Nguyen BO, Weberndorfer V, Crijns HJ, Geelhoed B, Ten Cate H, Spronk H, Kroon A, De With R, Al-Jazairi M, Maass AH, Blaauw Y, Tieleman RG, Hemels MEW, Luermans J, de Groot J, Allaart CP, Elvan A, De Melis M, Scheerder C, van Zonneveld AJ, Schotten U, Linz D, Van Gelder I, Rienstra M.

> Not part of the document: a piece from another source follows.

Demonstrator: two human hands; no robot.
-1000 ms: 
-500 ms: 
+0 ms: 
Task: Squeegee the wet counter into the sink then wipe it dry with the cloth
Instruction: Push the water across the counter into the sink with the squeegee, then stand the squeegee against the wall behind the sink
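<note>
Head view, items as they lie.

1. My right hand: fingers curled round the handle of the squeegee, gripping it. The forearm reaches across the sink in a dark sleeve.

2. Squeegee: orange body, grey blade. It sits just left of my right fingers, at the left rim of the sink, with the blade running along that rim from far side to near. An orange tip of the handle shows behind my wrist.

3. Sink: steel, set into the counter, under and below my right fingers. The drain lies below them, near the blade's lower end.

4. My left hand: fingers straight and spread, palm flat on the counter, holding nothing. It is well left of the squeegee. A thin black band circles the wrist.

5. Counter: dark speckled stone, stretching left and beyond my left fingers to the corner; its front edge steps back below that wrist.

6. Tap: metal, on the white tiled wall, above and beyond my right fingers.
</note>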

Heart. 2022 Jul 20:heartjnl-2022-321027. PMID: 35858774
Objective: Atrial fibrillation (AF) often progresses from paroxysmal AF (PAF) to more permanent forms. To improve personalised medicine, we aim to develop a new AF progression risk prediction model in patients with PAF.
Methods: In this interim-analysis of the Reappraisal of AF: Interaction Between HyperCoagulability, Electrical Remodelling, and Vascular Destabilisation in the Progression of AF study, patients with PAF undergoing extensive phenotyping at baseline and continuous rhythm monitoring during follow-up of ≥1 year were analysed. AF progression was defined as (1) progression to persistent or permanent AF or (2) progression of PAF with >3% burden increase. Multivariable analysis was done to identify predictors of AF progression.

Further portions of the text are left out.